郁桑落被那目光看得心头一跳,有些心虚地轻咳了一声,赶紧拍马屁顺毛:
“爹爹果然是智谋超群啊,一眼就看穿了女儿和皇上那点小把戏。
厉害!太厉害了!女儿对爹爹的敬仰犹如滔滔江水……”
“少来这套!”郁飞双目一瞪,打断她的吹捧,“说!到底怎么回事?!”
郁桑落立刻怂了,重新拽住他的袖袍,语气裹挟几分难得的认真:
“爹,咱们家现在不是挺好的吗?富贵滔天,权势煊赫,满朝文武谁不敬畏三分?
您就非要跟皇上争那个权吗?安安稳稳的,不好吗?”
郁飞闻言,立即冷哼一声,“安稳?我们左相府自古以来,祖训便是要打下晏家的天下,光耀我郁氏门楣。
不争权?不争权我们争什么?难道要眼睁睁看着郁家在你我手中衰落,将来仰人鼻息过日子吗?”
郁桑落低声嘟囔:“人家晏家可是有个天道之子坐镇的……您若真发动争权之战……那不是纯属位面灾难了嘛……”
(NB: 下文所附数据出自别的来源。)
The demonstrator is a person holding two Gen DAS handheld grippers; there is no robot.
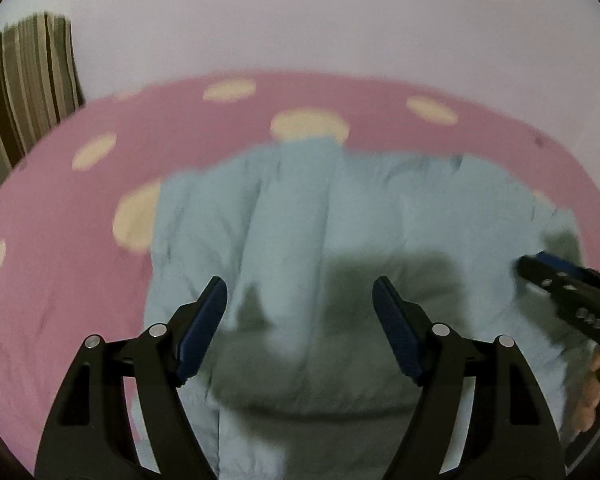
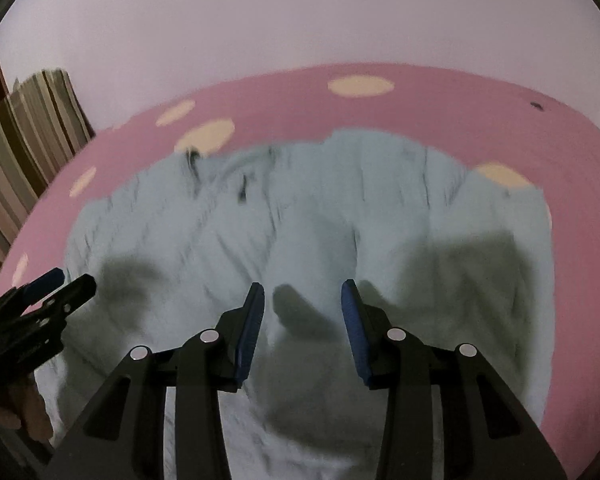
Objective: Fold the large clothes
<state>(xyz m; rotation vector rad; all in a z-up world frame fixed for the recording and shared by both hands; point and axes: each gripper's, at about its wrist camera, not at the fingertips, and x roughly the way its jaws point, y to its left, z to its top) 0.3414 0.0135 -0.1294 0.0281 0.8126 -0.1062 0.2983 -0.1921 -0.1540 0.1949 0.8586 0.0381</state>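
Lying under both spread tools (image 1: 300,288) (image 2: 303,294), the blue garment (image 1: 340,216) (rumpled).

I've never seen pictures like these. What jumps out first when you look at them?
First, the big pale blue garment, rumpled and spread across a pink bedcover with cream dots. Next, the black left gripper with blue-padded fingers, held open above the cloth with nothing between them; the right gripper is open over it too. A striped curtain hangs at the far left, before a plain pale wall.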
她声音太小,郁飞没听清,只瞥见她嘴唇翕动,“你在那里嘀嘀咕咕说什么?”
郁桑落连忙摇头,“没什么。”
她抿了抿唇,知道有些话必须说开了。
郁飞盯着她,眼神晦暗不明,沉默了半晌才道:
“从何时开始的?你帮着他是在入国子监之前还是之后?”
郁桑落知道他是在问自己何时开始选择站在皇帝那一边的。
她垂眸,轻轻点了点头,“嗯,入国子监前,便已有此意了。”
郁飞闭了闭眼,再睁开时,眼底的愤怒褪去了一些,取而代之的是一种深沉的疲惫和担忧。
他的语气放软了些,带上了为人父的苦口婆心:
“落落你可知皇室最是无情,晏庭如今用你,是因为你有用,能制衡为父。
可你如此帮他,焉知他日他不会鸟尽弓藏,兔死狗烹?
帝王心术,深不可测,他今日待你好,未必是真心,或许只是利用,你可曾想过?”
提到这个,郁桑落神色一肃,她抬起头直视郁飞,“爹爹,我知你在担忧什么,但是,我有分寸。
与皇上相处这些时日,我保证皇上并非只是个会玩弄权术的庸君。